Why is it then generally accepted that we can’t? Because, on numerous other occasions, we haven’t.
See: Every war
that has ever been fought. (Plus
brothers, roughhousing for keeps.)
Maybe later in the book, there’ll be a statistical
comparison – the proportion of times when we have gotten along compared to the proportional number of times when
we haven’t. Or maybe the book’s just
arguing, with historical examples, that getting along is not entirely out of
the question. I don’t know because I’m
only on page 47.
Now here’s my point.
I am a confirmed enthusiast of non-adversarialism. (I thought Ghandi had an attitude. Ba-dump-bump.) And yet, here is a book, whose argument I unequivocally
support, and after a half-year’s passing…
I am still only on Page 47!
Why?
I guess because, deep down, I have this sneaking suspicion
that the psychoanalyst experts are correct.
As reflected in Mel Brooks’s 2000-Year-Old Man cave anthem:
“Let ‘em all go to hell
except Cave Seventy-Eight!”
Still, the situation is disturbing to me. Here is a book providing evidence of my deeper
down belief: That adversarialism is not inevitable.
And I am unable to get through it.
Why?
It would appear
it’s because I have this idea in my head that, though I wish it were otherwise,
adversarialism is inevitable.
And I do not want to give it up. (By risking exposing myself to contradictory
evidence.)
This lead to this even more
troubling concern:
There’s a book I agree with, and I can barely read it.

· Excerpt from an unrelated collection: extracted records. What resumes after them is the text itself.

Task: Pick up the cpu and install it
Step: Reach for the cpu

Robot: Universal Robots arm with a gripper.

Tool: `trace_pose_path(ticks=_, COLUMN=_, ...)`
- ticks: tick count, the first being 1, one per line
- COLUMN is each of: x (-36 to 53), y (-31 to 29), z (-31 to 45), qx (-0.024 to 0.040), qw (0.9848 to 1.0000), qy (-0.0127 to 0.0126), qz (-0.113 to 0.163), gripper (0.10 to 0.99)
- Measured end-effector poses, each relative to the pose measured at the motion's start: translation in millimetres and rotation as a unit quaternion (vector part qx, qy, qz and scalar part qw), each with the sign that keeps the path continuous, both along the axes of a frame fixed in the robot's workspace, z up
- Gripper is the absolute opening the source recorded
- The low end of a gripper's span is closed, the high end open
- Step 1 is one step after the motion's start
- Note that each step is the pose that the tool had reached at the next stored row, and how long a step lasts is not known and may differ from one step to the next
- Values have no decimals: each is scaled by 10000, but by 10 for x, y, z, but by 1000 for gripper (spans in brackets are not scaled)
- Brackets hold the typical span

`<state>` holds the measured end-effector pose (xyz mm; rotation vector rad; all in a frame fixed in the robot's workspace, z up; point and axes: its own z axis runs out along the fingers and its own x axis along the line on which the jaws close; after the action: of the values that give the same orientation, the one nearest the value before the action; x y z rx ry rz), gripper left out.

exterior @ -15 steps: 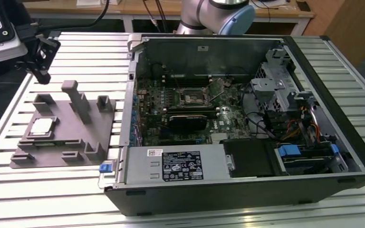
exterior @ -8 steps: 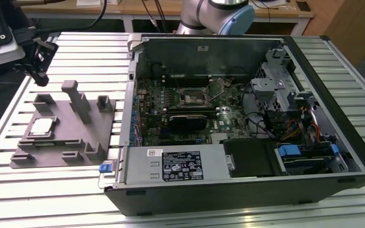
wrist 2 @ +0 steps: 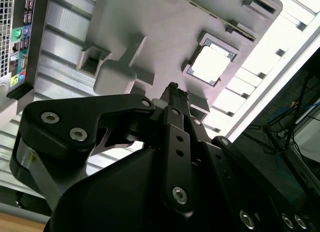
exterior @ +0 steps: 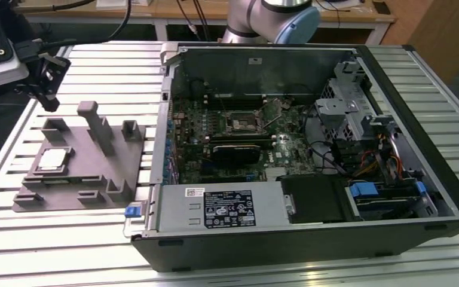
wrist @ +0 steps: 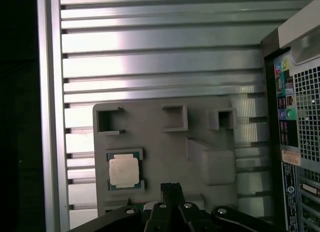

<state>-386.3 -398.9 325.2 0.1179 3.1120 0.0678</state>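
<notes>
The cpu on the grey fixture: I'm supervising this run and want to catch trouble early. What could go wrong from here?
1. The small silvery square cpu sits inside a raised frame on the grey plastic fixture; an off-centre grasp could tilt or jam it.
2. The black claw hangs shut, offset from the chip, near the fixture's tall grey posts; it might clip one while descending.
</notes>
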Motion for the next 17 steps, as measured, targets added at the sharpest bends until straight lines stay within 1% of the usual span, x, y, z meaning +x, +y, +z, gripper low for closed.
trace_pose_path(ticks=17, x=-129, y=0, z=-143, qx=0, qw=10000, qy=0, qz=0, gripper=106)
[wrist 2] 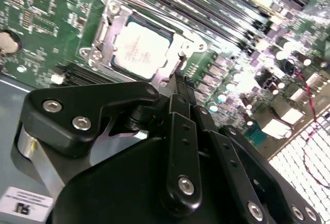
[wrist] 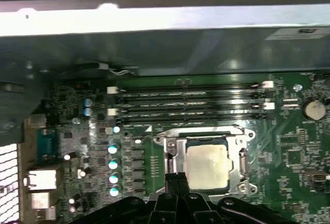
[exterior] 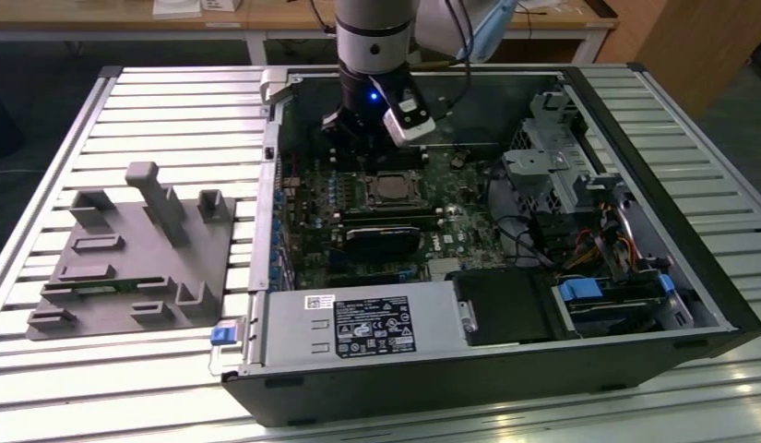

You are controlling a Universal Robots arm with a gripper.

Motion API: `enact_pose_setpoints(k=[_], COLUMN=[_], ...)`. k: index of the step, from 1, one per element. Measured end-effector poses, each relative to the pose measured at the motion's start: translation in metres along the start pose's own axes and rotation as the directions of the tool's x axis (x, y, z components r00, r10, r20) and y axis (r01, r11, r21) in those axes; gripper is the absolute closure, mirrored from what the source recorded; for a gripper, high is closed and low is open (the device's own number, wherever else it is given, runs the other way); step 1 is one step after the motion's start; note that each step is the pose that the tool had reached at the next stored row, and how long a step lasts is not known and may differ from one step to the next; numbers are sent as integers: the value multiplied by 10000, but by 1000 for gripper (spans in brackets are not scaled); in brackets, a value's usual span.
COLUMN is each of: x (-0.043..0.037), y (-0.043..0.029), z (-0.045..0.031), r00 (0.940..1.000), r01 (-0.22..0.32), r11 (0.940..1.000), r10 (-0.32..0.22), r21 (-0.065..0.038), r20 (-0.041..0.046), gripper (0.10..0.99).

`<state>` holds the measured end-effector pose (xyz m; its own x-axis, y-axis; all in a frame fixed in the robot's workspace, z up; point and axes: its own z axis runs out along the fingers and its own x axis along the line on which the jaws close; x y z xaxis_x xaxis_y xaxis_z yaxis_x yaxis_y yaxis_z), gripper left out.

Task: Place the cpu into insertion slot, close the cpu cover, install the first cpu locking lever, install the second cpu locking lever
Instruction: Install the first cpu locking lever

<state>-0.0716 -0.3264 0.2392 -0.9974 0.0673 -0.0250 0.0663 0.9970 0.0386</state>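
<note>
A slatted metal surface (exterior: 134,101) carries an open computer case (exterior: 675,314) with its motherboard (exterior: 460,198) exposed. The cpu (wrist: 207,166) lies in its socket, framed by the cpu cover (wrist: 242,149) lying flat over it. The gripper (wrist: 175,178), jaws drawn narrowly together, hangs just beside the cover's edge.

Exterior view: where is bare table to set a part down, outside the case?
Bare slats above the grey fixture at the exterior view's left; more below it, and a strip past the case at that view's right. Inside the case is crowded: board, cables, gripper by the cpu.
</note>
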Motion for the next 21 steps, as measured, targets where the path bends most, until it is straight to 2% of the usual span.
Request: enact_pose_setpoints(k=[7,9,10,11,13,17,19,21], x=[174,211,225,235,253,267,269,269], y=[-12,-14,-16,-17,-21,-23,-23,-22], z=[-5,-6,-6,-6,-7,-19,-31,-53], r00=[10000,10000,10000,10000,10000,10000,10000,10000], r01=[2,0,-3,-4,-12,-19,-27,-32], r11=[10000,10000,9999,9997,9985,9966,9946,9930], r10=[-2,0,3,5,13,21,28,32], r21=[-3,-61,-138,-256,-543,-822,-1035,-1183], r20=[57,60,56,50,35,23,9,-2], gripper=[980,980,980,980,980,980,980,980])
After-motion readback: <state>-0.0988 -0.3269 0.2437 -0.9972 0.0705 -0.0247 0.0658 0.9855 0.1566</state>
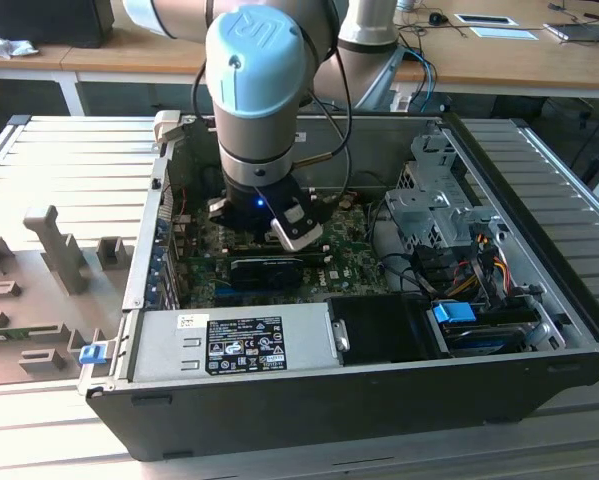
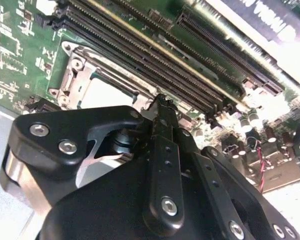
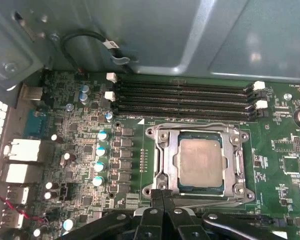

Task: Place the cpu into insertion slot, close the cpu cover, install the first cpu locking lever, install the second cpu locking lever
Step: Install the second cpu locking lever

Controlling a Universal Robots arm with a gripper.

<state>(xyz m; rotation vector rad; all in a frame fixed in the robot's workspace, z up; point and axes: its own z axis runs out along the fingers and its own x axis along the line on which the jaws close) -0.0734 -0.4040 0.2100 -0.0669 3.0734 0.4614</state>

What then are my chances of reading a book that I don’t agree with?
(Side Note, And A
Cautionary Warning To Writers:
Why do we believe adversarialism is inevitable? One reason, at least: Because “The Huguenots got along with the
Jews” is not that interesting a story.
Thus, it did not appear prominently, if at all, in the history books. The more electrifying history book stories,
that we read and remember – collectively reinforce our adversarial expectations.
(Note: I do
not know if the Huguenots actually did
get along with the Jews. I just pulled
that example out of the air, and because I like the word Huguenots. But I sure hope that they did.)
Think you answered your own question with the "not that interesting" thing. Maybe the book is just not that interesting.